**Exercise objective**
Where in the data does the word "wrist" appear? Find those lines and copy them.
##############################
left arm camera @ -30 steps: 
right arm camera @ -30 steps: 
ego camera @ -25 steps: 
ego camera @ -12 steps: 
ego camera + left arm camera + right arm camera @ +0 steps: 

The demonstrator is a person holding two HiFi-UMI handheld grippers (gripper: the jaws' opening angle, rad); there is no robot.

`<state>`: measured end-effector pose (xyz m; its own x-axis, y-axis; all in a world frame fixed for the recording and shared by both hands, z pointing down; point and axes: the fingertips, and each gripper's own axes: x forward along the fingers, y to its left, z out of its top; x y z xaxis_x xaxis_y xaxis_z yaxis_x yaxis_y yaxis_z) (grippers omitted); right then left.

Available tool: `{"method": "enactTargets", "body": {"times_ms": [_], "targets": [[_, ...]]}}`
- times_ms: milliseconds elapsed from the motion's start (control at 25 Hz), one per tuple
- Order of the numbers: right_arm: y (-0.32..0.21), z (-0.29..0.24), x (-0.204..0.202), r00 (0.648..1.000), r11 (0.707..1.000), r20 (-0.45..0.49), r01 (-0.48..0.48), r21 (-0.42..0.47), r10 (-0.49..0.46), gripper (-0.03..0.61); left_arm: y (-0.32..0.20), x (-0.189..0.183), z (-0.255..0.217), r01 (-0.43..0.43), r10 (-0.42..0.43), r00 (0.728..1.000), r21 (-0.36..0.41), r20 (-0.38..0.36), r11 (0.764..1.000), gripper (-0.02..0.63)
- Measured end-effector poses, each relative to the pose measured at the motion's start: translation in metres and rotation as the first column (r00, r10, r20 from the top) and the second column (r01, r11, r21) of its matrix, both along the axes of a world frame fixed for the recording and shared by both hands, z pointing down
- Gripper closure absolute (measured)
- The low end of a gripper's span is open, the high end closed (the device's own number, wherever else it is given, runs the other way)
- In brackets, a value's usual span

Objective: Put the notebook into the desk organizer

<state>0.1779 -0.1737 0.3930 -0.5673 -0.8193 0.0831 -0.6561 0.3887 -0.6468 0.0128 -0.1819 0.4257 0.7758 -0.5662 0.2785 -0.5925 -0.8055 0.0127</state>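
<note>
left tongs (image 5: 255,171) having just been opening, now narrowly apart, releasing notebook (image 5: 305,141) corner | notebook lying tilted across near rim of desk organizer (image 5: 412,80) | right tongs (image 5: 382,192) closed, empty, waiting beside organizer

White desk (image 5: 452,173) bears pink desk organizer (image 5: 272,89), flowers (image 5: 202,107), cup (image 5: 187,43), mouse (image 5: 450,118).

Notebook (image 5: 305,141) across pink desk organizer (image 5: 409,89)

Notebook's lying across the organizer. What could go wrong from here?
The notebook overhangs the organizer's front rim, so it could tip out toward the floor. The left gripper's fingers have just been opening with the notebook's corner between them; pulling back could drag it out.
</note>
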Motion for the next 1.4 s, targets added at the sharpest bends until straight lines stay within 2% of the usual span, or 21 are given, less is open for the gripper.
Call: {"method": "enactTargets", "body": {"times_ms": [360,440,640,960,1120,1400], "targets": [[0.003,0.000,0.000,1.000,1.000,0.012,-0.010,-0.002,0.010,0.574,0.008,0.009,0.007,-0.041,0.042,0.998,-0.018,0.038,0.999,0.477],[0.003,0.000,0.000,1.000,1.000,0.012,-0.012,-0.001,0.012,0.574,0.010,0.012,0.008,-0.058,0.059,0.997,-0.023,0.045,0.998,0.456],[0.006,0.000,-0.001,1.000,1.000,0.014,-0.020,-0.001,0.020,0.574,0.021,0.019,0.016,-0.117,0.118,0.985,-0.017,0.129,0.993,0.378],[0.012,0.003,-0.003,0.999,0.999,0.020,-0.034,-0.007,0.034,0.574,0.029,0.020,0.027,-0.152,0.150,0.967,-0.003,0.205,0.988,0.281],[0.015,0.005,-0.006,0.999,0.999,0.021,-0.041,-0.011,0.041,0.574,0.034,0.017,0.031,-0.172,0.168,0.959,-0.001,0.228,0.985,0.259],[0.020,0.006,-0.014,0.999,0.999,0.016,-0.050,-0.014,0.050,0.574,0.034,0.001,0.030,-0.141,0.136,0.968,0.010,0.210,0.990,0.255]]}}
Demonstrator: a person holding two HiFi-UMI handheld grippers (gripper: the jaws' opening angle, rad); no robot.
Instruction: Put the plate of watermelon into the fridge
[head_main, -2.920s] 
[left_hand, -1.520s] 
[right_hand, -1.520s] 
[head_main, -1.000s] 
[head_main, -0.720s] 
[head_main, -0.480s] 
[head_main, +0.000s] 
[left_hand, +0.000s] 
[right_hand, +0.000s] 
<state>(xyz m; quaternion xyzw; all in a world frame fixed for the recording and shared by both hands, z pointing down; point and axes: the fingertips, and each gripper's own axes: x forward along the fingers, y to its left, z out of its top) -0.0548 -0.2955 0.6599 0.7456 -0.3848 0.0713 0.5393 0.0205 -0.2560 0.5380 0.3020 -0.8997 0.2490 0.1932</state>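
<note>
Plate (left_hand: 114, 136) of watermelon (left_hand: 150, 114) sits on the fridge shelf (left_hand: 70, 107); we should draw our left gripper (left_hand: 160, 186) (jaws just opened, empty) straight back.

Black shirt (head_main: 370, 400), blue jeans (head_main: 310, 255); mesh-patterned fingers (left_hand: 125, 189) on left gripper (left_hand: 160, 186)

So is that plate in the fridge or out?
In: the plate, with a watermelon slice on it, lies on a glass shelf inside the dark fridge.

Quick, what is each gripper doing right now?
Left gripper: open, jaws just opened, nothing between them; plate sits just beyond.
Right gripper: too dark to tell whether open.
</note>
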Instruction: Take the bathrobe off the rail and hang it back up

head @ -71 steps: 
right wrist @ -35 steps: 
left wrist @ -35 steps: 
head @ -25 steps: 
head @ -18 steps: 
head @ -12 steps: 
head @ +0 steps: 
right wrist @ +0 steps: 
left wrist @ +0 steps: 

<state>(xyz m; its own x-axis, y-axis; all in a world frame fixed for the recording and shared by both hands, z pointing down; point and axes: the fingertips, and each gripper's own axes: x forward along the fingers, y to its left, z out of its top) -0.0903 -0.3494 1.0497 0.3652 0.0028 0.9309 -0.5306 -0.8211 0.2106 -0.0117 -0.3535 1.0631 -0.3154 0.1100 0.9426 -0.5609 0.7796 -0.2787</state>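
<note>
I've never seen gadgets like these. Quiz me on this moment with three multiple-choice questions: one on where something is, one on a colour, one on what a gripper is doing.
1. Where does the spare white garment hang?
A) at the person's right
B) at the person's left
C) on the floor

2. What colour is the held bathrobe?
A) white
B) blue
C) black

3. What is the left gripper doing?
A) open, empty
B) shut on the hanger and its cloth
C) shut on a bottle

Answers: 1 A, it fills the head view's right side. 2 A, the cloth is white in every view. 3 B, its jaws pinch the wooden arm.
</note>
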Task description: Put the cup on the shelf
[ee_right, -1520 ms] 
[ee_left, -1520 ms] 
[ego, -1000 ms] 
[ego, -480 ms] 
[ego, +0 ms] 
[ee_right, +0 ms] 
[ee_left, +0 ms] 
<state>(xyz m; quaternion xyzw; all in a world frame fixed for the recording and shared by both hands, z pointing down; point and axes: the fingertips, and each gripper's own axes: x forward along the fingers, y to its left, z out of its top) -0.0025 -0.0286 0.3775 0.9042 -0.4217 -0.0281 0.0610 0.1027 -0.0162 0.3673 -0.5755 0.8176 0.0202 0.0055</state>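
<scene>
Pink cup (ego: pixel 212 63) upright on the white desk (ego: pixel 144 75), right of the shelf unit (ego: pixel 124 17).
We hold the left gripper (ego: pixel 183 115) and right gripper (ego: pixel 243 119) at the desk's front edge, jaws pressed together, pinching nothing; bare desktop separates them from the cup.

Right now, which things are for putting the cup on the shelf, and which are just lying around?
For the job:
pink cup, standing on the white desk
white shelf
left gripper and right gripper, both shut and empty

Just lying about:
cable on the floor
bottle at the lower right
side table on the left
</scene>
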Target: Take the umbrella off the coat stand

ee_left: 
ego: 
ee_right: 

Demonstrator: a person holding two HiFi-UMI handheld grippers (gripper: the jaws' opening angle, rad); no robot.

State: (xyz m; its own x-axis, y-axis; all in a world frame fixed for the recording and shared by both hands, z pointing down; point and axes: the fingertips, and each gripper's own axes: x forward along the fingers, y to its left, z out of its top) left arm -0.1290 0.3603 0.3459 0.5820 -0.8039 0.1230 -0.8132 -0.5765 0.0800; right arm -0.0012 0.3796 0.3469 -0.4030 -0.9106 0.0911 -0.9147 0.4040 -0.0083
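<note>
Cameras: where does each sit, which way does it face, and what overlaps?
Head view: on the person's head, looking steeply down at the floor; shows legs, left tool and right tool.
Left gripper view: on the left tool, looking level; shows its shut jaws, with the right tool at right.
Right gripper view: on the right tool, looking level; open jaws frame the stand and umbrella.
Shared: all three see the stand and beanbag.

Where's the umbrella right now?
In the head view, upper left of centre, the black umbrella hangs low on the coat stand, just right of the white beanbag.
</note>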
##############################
**Finished task**
right wrist @ -35 steps: 
left wrist @ -35 steps: 
right wrist @ +0 steps: 
left wrist @ +0 steps: 

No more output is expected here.